Task brief - Quote verbatim the span of lines that begins the listing below and closes with the line containing "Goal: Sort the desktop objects".

Given information -
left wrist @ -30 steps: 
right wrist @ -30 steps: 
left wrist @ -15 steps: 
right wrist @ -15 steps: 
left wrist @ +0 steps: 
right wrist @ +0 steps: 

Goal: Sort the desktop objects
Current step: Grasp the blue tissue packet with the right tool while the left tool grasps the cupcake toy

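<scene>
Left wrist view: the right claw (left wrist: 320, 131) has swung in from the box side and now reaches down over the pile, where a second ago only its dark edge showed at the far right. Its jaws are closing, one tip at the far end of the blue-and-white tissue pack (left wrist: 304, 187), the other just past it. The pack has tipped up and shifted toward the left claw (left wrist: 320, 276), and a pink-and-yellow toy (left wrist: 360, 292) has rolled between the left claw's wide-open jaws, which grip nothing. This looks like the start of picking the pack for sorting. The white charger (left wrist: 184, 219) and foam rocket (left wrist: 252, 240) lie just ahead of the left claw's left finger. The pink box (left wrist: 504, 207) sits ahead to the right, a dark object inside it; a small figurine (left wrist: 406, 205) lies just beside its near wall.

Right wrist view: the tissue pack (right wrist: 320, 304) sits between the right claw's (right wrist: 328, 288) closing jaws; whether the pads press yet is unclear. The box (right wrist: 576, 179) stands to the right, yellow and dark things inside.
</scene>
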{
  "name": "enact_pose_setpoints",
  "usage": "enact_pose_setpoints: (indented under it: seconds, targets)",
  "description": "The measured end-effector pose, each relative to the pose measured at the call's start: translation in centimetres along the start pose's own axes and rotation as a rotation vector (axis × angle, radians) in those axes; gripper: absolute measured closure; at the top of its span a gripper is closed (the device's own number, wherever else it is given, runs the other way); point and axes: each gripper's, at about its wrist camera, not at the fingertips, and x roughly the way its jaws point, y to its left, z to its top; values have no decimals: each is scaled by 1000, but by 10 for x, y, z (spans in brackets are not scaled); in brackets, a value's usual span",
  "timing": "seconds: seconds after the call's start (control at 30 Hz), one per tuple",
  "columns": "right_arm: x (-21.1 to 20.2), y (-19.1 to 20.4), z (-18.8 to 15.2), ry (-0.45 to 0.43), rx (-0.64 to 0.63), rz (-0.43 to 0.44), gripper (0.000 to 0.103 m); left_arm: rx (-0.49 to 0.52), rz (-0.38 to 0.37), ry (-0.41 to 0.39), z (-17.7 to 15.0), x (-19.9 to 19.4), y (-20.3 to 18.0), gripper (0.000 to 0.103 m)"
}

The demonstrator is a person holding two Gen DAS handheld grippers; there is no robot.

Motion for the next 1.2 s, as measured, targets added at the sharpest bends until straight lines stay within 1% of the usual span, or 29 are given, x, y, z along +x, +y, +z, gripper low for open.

Solution to the exercise -
left wrist @ -30 steps: 
right wrist @ -30 steps: 
left wrist @ -15 steps: 
right wrist @ -15 steps: 
left wrist @ +0 steps: 
right wrist @ +0 steps: 

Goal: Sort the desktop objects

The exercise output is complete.